Right-exactness of the cokernel in an Abelian category Let $\mathscr{A}$ be an Abelian category, and let $$A\xrightarrow{f} B\xrightarrow{g} C\to 0$$ be an exact sequence in $\mathscr{A}$, and let $h:X\to B$ be any morphism, which gives us a sequence $$A\xrightarrow{f}B\twoheadrightarrow\mathrm{coker\,}h\to\mathrm{coker\,}gh\to 0$$ where the map $\mathrm{coker\,}h\to\mathrm{coker\,}gh$ is given by universal properties. If we collapse the first two maps, I claim that the resulting sequence $$A\to\mathrm{coker\,}h\to\mathrm{coker\,}gh\to 0$$ is exact.
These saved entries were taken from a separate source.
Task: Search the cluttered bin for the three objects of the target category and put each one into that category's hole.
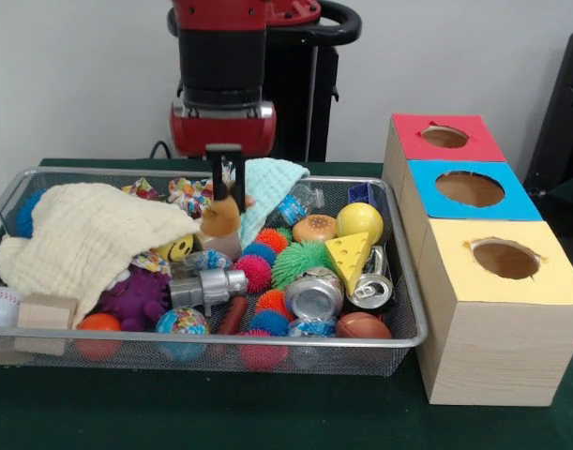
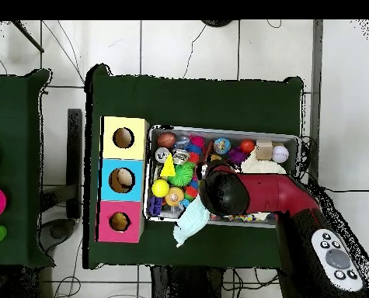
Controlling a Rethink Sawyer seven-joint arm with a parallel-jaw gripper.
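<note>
A wire mesh bin [image 1: 399,281] is packed with toys. My gripper [image 1: 226,186] hangs low over its back middle, just above a brown toy [image 1: 220,219]; whether it grips anything is unclear. Around it lie a cream cloth [image 1: 89,234], a light blue cloth [image 1: 267,183], two crushed cans [image 1: 314,295], a cheese wedge [image 1: 350,253], a yellow ball [image 1: 360,221], a burger toy [image 1: 314,227] and several spiky balls [image 1: 300,261]. In the overhead view my arm [image 2: 253,194] covers the gripper and the bin's near side [image 2: 226,132].
Three wooden boxes stand beside the bin, each with a round hole on top: red [image 1: 445,137], blue [image 1: 470,188], yellow [image 1: 505,259]. From above they show as yellow [image 2: 123,137], blue [image 2: 122,180], red [image 2: 120,222]. A baseball [image 1: 0,305] and wood block [image 1: 47,314] fill the bin's corner.
</note>
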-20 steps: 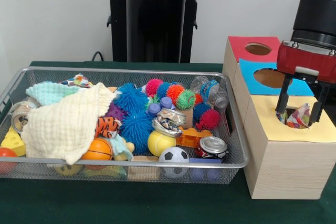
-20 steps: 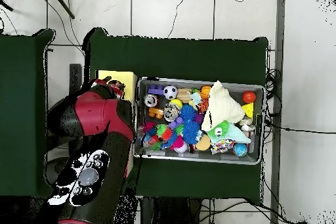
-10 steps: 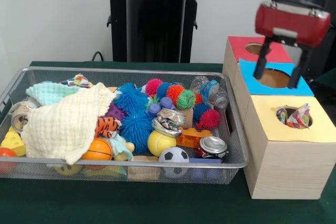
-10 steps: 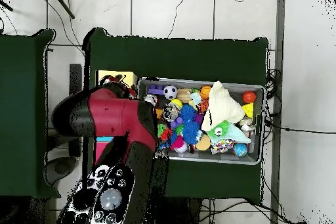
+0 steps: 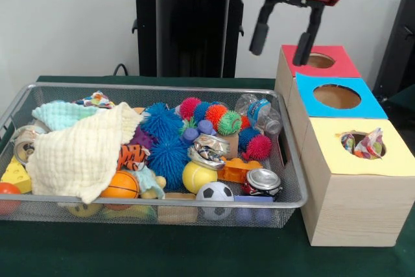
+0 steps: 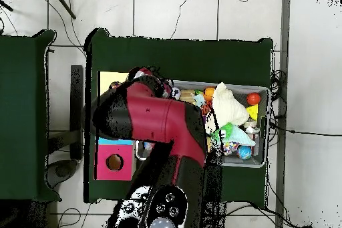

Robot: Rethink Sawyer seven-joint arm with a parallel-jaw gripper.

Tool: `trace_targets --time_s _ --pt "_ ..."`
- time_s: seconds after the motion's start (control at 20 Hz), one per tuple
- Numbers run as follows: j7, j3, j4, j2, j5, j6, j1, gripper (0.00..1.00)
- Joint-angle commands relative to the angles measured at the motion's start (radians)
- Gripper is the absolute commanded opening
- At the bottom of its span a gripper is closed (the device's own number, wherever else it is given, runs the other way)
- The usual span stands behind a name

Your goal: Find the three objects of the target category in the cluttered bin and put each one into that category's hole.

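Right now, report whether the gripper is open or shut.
Open. In the front view the gripper hangs above the bin near the red-topped box, its two black fingers spread apart with nothing between them.

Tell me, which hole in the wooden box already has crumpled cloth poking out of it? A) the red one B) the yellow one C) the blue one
B: patterned cloth sits in the yellow hole, while the blue hole and the red hole look empty.
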Motion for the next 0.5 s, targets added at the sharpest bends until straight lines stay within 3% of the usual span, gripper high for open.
trace_targets --time_s 0.05,0.3,0.5 --pt "-0.191 0.188 0.109 0.015 -0.129 0.020 -0.078 1.00" --pt "-0.146 0.235 0.091 0.063 -0.181 -0.035 -0.111 1.00" --pt "-0.147 0.324 0.085 0.109 -0.200 -0.069 -0.185 1.00"
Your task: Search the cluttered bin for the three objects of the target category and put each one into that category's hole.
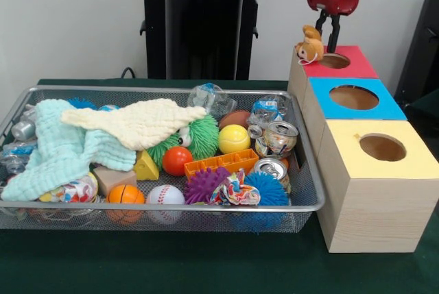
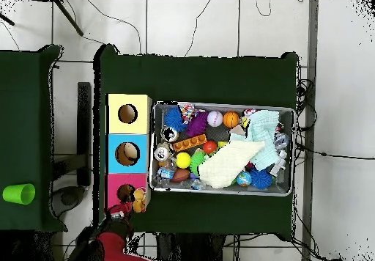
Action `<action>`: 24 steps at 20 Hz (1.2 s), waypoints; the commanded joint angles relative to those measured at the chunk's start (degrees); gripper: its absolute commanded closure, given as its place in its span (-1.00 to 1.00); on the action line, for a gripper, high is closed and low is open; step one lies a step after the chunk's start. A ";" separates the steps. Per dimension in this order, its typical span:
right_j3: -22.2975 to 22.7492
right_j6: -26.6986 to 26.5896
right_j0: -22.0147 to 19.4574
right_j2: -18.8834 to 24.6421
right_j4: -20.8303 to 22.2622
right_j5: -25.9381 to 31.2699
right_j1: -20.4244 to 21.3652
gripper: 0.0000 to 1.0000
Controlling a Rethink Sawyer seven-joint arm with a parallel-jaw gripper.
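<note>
A small orange and tan plush toy (image 1: pixel 310 44) sits on the near left corner of the red box (image 1: pixel 360 64), beside its round hole (image 1: pixel 335 61). It partly overhangs the box edge, which the overhead view also shows of the plush toy (image 2: pixel 139 200). My gripper (image 1: pixel 328 28) hangs just above the red box, right of the toy. Its fingers are spread, with nothing between them. The wire mesh bin (image 1: pixel 158 89) holds mixed clutter: spiky balls, sport balls, crushed cans, an orange brick and two cloths.
A blue box (image 1: pixel 391 107) and a yellow box (image 1: pixel 418 164), each with a round hole, stand in a row with the red box to the right of the bin. In the overhead view a green cup (image 2: pixel 18 193) stands on a separate table at the left.
</note>
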State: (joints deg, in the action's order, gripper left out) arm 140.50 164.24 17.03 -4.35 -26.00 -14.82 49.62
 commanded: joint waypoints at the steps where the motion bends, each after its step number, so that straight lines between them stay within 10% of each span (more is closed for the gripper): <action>1: -9.65 6.72 0.76 1.59 -6.29 4.75 -3.64 -1.00; 16: -9.56 4.61 -3.59 1.26 -3.24 12.17 2.75 -1.00; 24: -15.24 5.25 6.33 -9.48 -4.63 24.05 5.35 -1.00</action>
State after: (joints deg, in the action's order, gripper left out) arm 134.04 164.25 20.20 -8.89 -27.89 -2.77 53.00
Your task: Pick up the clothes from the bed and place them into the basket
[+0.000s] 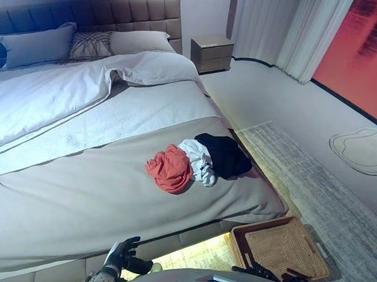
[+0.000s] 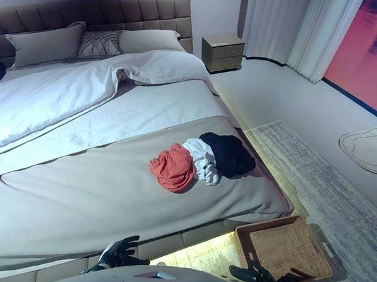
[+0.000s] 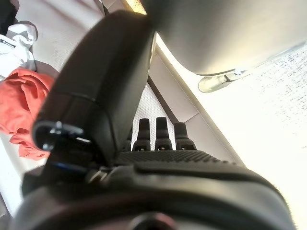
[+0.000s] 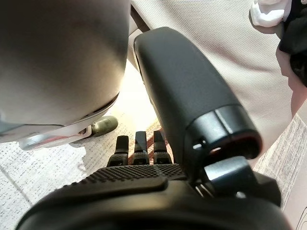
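Three clothes lie bunched near the bed's (image 1: 110, 194) foot corner: a red one (image 1: 170, 168), a white one (image 1: 199, 160) and a black one (image 1: 224, 155), touching. The wicker basket (image 1: 278, 247) sits on the floor beside a grey rug (image 1: 313, 179). A nightstand (image 1: 212, 54) stands by the curtains (image 1: 276, 29). Both hands hang low, left hand (image 1: 122, 254) and right hand (image 2: 254, 277), fingers relaxed and holding nothing.

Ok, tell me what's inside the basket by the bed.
The wicker basket on the floor shows only its bare woven bottom. The red, white and black clothes all lie on the bed.

Woven wicker basket (image 1: 283, 247), soft crumpled cloth clothes (image 1: 197, 160), matt fabric bed (image 1: 110, 187)
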Controlling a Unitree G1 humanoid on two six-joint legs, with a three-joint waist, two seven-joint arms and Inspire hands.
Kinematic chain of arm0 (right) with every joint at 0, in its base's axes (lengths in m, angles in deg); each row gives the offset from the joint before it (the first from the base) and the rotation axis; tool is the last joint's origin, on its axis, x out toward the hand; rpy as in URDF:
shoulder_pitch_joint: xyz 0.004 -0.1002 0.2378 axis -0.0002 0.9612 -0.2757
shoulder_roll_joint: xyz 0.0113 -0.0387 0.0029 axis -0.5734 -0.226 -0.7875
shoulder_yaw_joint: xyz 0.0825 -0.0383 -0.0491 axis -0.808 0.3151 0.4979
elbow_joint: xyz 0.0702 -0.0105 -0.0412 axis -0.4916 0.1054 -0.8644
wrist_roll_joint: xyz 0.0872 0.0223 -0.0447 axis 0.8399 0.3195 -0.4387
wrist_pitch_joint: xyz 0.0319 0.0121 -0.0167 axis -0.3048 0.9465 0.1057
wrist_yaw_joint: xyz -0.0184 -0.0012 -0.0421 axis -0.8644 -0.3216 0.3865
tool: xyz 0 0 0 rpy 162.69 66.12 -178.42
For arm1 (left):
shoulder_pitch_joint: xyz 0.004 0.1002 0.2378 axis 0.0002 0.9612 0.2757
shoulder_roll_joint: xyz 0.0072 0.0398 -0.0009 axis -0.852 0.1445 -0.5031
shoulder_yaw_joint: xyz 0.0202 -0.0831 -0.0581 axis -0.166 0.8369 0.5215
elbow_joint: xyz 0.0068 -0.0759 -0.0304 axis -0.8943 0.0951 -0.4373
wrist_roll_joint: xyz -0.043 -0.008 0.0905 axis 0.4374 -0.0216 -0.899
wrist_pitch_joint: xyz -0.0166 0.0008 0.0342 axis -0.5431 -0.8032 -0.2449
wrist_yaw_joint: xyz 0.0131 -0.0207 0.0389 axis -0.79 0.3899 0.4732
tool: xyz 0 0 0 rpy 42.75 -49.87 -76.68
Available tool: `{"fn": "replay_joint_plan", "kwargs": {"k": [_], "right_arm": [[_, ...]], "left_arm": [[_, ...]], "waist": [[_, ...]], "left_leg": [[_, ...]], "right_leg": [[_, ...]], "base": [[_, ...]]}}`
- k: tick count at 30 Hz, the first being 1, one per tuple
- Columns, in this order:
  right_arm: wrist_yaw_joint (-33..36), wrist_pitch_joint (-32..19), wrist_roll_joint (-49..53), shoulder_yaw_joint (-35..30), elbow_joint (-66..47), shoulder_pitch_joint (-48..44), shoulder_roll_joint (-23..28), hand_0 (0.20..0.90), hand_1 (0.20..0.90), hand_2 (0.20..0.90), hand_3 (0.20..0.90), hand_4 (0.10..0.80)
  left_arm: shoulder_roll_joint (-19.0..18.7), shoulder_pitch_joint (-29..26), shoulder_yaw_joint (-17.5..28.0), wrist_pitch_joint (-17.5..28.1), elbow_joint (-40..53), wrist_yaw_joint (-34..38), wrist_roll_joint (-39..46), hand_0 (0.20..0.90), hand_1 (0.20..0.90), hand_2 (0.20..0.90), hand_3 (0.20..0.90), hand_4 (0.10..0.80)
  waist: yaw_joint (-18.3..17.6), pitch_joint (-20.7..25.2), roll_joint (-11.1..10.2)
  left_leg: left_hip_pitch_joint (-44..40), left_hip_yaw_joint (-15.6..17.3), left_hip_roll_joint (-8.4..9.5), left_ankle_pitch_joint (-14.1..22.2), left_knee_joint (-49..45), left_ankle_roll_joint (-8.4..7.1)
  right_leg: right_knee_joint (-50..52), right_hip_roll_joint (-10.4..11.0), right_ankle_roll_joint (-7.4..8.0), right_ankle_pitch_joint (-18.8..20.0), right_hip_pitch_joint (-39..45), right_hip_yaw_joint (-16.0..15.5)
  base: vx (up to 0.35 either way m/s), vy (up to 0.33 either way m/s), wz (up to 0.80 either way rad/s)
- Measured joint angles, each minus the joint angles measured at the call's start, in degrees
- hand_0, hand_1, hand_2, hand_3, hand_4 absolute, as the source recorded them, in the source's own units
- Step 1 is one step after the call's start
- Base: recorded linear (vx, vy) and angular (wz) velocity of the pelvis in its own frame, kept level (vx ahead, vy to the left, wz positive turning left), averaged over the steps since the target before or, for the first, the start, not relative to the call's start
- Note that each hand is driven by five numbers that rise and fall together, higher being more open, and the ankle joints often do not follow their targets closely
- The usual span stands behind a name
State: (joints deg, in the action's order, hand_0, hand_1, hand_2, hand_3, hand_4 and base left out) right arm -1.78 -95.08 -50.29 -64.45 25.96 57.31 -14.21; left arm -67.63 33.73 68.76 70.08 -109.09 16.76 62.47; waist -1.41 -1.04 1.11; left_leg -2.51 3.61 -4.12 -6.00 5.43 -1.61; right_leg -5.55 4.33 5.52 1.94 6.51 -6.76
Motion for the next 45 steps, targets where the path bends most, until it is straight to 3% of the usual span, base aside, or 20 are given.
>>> {"fn": "replay_joint_plan", "kwargs": {"k": [28, 33, 40, 45], "right_arm": [[1.75, 1.13, -0.66, 0.04, 0.03, -0.19, 0.07, 0.9, 0.9, 0.9, 0.9, 0.8], [13.0, -1.44, -11.51, 5.08, -3.17, -0.92, 0.72, 0.9, 0.9, 0.9, 0.9, 0.8], [28.64, -0.84, -31.93, 17.69, -31.87, -7.46, 8.09, 0.9, 0.9, 0.9, 0.9, 0.8], [29.02, 3.48, -41.33, 20.42, -39.44, -20.12, 14.23, 0.9, 0.9, 0.9, 0.9, 0.8]], "left_arm": [[0.0, 0.0, 0.03, 0.05, 0.0, -1.19, 1.04, 0.9, 0.9, 0.9, 0.9, 0.8], [-0.01, -0.44, -0.43, -0.15, 0.25, -1.01, 1.03, 0.9, 0.9, 0.9, 0.9, 0.8], [-0.76, -0.57, -2.28, -1.27, 6.16, 0.45, 1.9, 0.9, 0.9, 0.9, 0.9, 0.8], [-1.59, -0.74, -2.16, -1.25, 8.88, 0.42, 4.46, 0.9, 0.9, 0.9, 0.9, 0.8]], "waist": [[0.09, 0.03, 0.02], [0.43, -0.14, 0.11], [1.42, -1.75, -0.11], [3.52, -2.44, -1.3]], "left_leg": [[-0.24, -0.15, 0.0, 0.0, 0.0, 0.0], [-0.07, -0.58, 0.0, 0.0, 0.01, 0.0], [0.44, -1.04, -0.02, 0.0, 0.0, -0.01], [0.31, -1.66, 0.17, -0.03, -0.01, 0.03]], "right_leg": [[0.0, 0.0, 0.0, 0.0, 0.48, -0.19], [0.0, -0.09, 0.0, 0.0, 0.72, -0.42], [-0.01, -0.13, 0.0, 0.0, 0.48, -1.55], [-0.01, -0.04, 0.0, 0.01, 0.94, -1.96]], "base": [[0.0, 0.0, 0.0], [-0.026, -0.017, 0.02], [-0.055, -0.027, 0.08], [-0.008, -0.025, 0.08]]}}
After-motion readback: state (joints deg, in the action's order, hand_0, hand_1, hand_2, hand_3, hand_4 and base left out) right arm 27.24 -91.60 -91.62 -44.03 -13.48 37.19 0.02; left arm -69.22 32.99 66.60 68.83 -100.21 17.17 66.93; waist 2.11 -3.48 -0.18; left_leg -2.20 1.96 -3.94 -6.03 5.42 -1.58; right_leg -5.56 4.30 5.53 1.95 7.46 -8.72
Using relatively elementary methods, I've managed to prove that this is a complex, and that the map $\mathrm{coker\,}h\to\mathrm{coker\,}gh$ is surjective. But when I try to prove that $$\mathrm{im}\left(A\xrightarrow{f}B\twoheadrightarrow\mathrm{coker\,}h\right) = \ker\left(\mathrm{coker\,}\to\mathrm{coker\,}gh\right)$$ I can't seem to line up any of the arrows to use the universal properties of the kernel and cokernel.
 A: This isn't too hard to prove with spectral sequences. Even if you are unfamiliar with them, maybe they'll still be inspirational.

Consider the bicomplex
$$ \begin{matrix}
0 &\to& X &\to& X
\\ \downarrow & &  \downarrow & &  \downarrow & & 
\\ A &\to& B &\to& C
\\ \downarrow & &  \downarrow & &  \downarrow & & 
\\ A &\to& \operatorname{coker}{h} &\to& \operatorname{coker}(gh)
\end{matrix} $$
You can compute the homology of its total complex in two different ways. If we start by taking the horizontal homology, the next page of the spectral sequence is
$$ \begin{matrix}
0 & 0 & 0
\\ \bullet & 0 & 0
\\ \bullet & U & V \end{matrix} $$
where $\bullet$ indicates groups we don't care about. This implies the bottom two homology groups are $U$ and $V$.
If we compute by taking vertical homology first, the next page of the spectral sequence is
$$ \begin{matrix}
0 & \bullet & \bullet
\\ 0 & 0 & 0
\\ 0 & 0 & 0
\end{matrix} $$
from which we can determine the bottom two homology groups are both zero.